WHAT TO DO = Of the material below, the lines to be retyped are those from the line containing "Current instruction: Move" through the line containing "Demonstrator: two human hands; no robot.", inclusive; reproduce them exactly.
[Start of section]
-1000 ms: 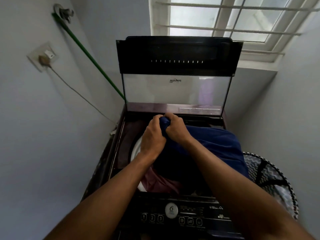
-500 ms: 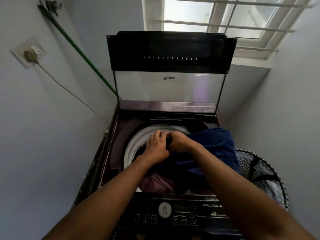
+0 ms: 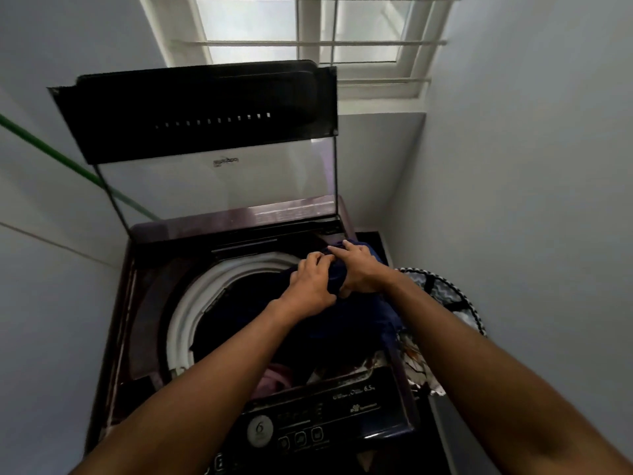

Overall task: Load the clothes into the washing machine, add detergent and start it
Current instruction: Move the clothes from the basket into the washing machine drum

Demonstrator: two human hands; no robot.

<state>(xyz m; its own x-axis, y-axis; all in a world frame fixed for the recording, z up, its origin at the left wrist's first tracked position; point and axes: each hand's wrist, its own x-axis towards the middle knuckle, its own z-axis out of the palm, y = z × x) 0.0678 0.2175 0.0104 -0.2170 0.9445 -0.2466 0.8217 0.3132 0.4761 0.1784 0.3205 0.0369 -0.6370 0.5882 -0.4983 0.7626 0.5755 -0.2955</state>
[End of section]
COMPLETED TASK =
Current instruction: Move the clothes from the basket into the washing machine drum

Demonstrator: two human hands; no robot.

That's the full output for the exercise.